Питер Темплтон любил сына. И вполне отчетливо сознавал, что бросает его в трудную минуту. Но при каждом взгляде на мальчика его охватывал такой неистовый гнев, что он едва мог дышать. Поразительно тесная связь между Робби и Александрой, любовь матери и сына, бывшая когда-то предметом величайшего восторга Питера, теперь, как ни странно, вызывала в нем бешеную ярость, словно Робби украл у него эти часы, бесчисленные моменты любви Алекс. Теперь она ушла навсегда, а Питер хотел вернуть эти моменты.
Он понимал, что это безумие. И что Робби ни в чем не виноват. Но ярость жгла грудь серной кислотой. Горчайшая ирония заключалась в том, что Питер не испытывал ничего, кроме любви к Лекси, ставшей причиной смерти Алекс. В его пропитанном скорбью мозгу Лекси, как и он сам, казалась жертвой. Бедняжка никогда не узнает матери. А Роберт? Роберт – вор. Он украл у Питера Александру. И отец не мог простить сына.
Даже сейчас Питер иногда слышал, как мальчик мысленно говорит матери: «Мама, ты здесь? Мамочка, это я».
Когда Робби сидел за пианино с блаженной улыбкой, Питер знал, что Алекс сейчас с ним, утешает его, любит, прижимает к груди. Но когда он сам просыпался по ночам, выкрикивая имя жены, не оставалось ничего. Ничего, кроме мрака и молчания могилы.
– Нет, па, – прошептал Роберт чуть слышно. – Мне ничего не нужно. Я… я хотел поиграть на пианино. Ладно, приду в другой раз.
При слове «пианино» на щеке Питера задергалась жилка. До этого он машинально постукивал карандашом по столешнице. Теперь же сжал его так сильно, что он треснул в ладони.
– Ты в порядке? – нахмурился Барни.
– В полном.
Но вопреки его словам на полированную столешницу медленно закапали тяжелые алые капли.
Барни ободряюще улыбнулся крестнику.
– Мы скоро уйдем. Еще пять минут, а потом я сам тебя найду. Поиграем в прятки, договорились?
– Заметано.
Еще одна застенчивая улыбка, и Робби исчез, бесшумно выскользнув из комнаты.
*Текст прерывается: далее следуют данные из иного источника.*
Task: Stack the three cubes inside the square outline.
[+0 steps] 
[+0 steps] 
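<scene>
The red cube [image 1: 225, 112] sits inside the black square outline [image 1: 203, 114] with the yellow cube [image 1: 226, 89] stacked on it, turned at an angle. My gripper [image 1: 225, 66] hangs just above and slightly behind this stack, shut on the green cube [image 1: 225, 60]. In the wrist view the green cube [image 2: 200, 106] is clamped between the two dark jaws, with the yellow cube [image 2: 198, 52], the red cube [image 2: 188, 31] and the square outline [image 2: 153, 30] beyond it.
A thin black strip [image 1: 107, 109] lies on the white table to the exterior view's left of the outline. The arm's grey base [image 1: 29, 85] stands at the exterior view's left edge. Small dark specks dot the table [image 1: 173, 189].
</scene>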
Барни набрал в грудь воздуха.
– Знаешь, Питер, мальчик нуждается в тебе. Он тоже мучается. Он…
Питер повелительно поднял руку:
– Барни, мы уже это обсуждали. Роберт в полном порядке. Если непременно хочешь о чем-то тревожиться, лучше подумай, что делать с чертовыми репортерами. Вот она, проклятая проблема. О’кей?